What to do
Repeat the following lines exactly and nothing else: the line containing "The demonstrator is" and each line after it through the end of the listing.

'''

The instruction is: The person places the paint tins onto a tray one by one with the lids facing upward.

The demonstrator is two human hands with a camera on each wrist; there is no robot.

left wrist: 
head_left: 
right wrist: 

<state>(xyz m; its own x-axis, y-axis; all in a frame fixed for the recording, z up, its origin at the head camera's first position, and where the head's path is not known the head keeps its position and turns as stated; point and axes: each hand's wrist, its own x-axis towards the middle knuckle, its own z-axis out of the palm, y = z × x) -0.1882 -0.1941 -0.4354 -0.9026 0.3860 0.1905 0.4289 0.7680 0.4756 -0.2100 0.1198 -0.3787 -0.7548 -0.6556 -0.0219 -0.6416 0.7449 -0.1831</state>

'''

Exercise answer
The demonstrator is two human hands with a camera on each wrist; there is no robot.

left wrist: 
head_left: 
right wrist: 

<state>(xyz m; its own x-axis, y-axis; all in a frame fixed for the recording, z up, its origin at the head camera's first position, and where the head's path is not known the head keeps its position and turns as stated; point and axes: each hand's wrist, its own x-axis towards the middle knuckle, its own z-axis out of the palm, y = z × x) -0.1882 -0.1941 -0.4354 -0.9026 0.3860 0.1905 0.4289 0.7680 0.4756 -0.2100 0.1198 -0.3787 -0.7548 -0.6556 -0.0219 -0.6416 0.7449 -0.1831</state>

Work on this exercise is finished, so nothing remains.